I remember reading somewhere that the
film rights of Anthony Capella’s 2004 bestseller, The Food of Love, were
bought by the Warner Brothers. I do not know whether the film was ever made. This is not surprising. Capella’s debut novel
has all the ingredients that are de
rigueur for a feel good Hollywood flick which will fetch tidy earnings at
the Box Office. For a start, the novel is based in Rome and other scenic parts
of Italy. There is a romantic triangle involving two friends and a young woman.

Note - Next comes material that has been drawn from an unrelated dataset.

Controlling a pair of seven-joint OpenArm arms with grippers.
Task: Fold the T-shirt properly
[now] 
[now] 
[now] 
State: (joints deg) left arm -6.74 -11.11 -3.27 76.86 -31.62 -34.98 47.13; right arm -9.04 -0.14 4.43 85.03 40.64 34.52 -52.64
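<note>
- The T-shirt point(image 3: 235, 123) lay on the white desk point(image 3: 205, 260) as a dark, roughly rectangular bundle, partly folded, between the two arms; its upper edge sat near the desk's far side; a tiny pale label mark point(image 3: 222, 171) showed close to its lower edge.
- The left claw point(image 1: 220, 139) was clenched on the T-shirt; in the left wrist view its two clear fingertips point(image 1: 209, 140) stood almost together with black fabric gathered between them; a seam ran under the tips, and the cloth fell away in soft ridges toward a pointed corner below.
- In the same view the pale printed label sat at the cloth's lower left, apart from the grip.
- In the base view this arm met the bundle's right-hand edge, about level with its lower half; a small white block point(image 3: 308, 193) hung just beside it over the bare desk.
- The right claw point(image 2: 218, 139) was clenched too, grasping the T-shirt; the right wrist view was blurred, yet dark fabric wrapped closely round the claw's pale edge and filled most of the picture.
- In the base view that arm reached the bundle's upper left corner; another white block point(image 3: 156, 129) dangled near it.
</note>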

You probably do not need me to tell you what unfolds: the young woman falls for
the wrong guy to begin with, thinking him to be a chef of great promise. His
interest in her, on the other hand, lies strictly south of the border. Driven
by the desire to explore the inside of her underclothes (and stick her
photograph on the inside of his cupboard to join the multitudes evincing his
past conquests), he plays along, enlisting help from his friend who,
conveniently, is a chef of great
promise—and we are talking Micheline standards here—and, equally conveniently,
so that the plot gets nicely rolling, falls in love with the young woman
himself. However, being a man of honour etcetera, he does not reveal his
heart’s secret to the other two. After the obligatory misunderstandings,
heartaches, travels through picturesque parts of Italy, and a lot of sex, it
all ends well. That is as may be, you might say, but why should the Americans
audience be interested in an Italian Mills and Boon romance? Because the young
woman in the novel is American.
Laura Patterson is an American student,
spending a year on Scholarship in Rome, studying art history. She is twenty-two
and is ripe as a mango to be plucked and devoured. After all you can spend only
so much time studying frescoes by Cavallini, however fine they are.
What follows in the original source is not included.